* WORK REQUIRED
Once you find the line containing "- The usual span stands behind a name" in the data below, copy it and each following line exactly, up to and including the line containing "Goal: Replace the", and nothing else.

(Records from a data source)
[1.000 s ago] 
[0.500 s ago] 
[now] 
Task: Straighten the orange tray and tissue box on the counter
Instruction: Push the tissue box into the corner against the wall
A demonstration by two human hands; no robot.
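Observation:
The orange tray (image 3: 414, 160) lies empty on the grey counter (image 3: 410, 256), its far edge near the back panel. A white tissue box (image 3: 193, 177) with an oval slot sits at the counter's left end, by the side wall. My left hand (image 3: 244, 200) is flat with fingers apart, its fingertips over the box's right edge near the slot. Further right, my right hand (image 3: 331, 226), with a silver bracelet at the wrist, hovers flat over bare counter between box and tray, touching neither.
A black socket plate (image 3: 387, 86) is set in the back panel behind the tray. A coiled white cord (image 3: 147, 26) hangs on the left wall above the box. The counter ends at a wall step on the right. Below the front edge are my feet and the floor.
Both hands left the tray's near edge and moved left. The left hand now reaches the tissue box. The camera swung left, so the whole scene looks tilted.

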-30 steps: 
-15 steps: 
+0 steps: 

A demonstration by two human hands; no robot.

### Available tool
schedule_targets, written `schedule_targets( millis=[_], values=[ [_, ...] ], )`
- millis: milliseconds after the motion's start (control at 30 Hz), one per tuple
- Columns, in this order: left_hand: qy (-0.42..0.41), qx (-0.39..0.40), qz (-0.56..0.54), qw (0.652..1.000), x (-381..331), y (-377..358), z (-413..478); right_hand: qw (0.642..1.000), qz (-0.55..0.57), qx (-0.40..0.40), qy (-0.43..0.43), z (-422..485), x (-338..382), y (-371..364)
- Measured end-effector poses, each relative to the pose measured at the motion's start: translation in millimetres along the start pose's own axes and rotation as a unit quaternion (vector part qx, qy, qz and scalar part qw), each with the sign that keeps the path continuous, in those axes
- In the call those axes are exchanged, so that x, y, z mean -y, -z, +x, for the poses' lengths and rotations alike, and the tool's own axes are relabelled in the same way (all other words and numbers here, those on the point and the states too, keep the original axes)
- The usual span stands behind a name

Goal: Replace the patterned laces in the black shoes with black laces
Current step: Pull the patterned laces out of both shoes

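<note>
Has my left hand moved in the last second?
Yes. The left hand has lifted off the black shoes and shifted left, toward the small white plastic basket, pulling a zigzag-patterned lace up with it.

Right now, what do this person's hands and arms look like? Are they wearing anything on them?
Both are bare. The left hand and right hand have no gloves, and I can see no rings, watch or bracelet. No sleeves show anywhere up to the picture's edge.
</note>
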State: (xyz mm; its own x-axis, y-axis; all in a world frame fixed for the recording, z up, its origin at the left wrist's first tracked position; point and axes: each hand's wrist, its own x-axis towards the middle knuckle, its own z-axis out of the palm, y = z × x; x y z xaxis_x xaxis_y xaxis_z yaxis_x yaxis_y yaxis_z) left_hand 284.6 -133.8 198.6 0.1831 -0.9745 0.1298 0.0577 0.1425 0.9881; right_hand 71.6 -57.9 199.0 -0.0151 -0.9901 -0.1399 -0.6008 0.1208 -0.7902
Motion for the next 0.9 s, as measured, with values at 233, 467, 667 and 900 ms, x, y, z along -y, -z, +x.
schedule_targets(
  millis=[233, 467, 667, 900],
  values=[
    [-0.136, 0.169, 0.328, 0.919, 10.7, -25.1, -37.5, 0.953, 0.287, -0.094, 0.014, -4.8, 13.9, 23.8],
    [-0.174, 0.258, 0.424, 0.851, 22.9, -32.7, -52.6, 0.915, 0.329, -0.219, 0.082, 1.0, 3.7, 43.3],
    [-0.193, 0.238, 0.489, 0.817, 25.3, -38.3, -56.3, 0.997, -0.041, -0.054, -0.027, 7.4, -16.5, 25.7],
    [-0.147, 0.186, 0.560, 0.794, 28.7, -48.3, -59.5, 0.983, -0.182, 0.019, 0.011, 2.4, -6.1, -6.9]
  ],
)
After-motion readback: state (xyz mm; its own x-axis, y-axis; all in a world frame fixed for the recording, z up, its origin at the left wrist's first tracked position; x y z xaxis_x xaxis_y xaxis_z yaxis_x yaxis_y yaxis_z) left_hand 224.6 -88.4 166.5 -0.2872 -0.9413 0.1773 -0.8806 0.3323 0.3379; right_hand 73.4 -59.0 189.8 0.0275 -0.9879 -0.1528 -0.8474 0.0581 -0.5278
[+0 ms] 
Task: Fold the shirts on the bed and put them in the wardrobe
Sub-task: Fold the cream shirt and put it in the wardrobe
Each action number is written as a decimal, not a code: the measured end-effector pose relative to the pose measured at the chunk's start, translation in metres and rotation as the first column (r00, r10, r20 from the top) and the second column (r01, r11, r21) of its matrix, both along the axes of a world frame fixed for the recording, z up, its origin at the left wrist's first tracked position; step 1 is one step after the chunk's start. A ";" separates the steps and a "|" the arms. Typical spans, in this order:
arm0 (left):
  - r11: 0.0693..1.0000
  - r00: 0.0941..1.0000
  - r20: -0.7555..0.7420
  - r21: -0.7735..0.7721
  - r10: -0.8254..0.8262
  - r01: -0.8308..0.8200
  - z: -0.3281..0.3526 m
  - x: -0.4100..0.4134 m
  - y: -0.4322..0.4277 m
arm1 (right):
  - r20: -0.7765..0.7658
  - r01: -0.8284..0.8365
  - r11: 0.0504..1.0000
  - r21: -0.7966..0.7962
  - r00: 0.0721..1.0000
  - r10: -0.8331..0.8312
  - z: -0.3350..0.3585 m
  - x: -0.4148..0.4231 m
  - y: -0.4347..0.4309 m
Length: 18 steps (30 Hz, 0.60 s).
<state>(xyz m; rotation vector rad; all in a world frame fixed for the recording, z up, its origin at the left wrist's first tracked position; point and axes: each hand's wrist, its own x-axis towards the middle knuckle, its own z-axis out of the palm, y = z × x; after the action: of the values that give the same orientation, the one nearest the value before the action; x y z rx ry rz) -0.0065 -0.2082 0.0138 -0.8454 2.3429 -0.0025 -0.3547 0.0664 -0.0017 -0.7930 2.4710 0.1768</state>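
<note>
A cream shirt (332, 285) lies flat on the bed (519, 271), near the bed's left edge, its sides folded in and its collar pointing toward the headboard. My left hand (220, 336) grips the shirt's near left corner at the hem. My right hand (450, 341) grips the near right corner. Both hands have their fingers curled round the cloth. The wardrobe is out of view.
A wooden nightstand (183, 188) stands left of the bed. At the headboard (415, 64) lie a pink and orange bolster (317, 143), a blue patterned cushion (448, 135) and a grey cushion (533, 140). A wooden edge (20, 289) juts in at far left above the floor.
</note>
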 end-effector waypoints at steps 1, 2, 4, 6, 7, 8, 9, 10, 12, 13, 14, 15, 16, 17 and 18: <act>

* REPLY TO THE EXERCISE
- The usual span stands behind a name

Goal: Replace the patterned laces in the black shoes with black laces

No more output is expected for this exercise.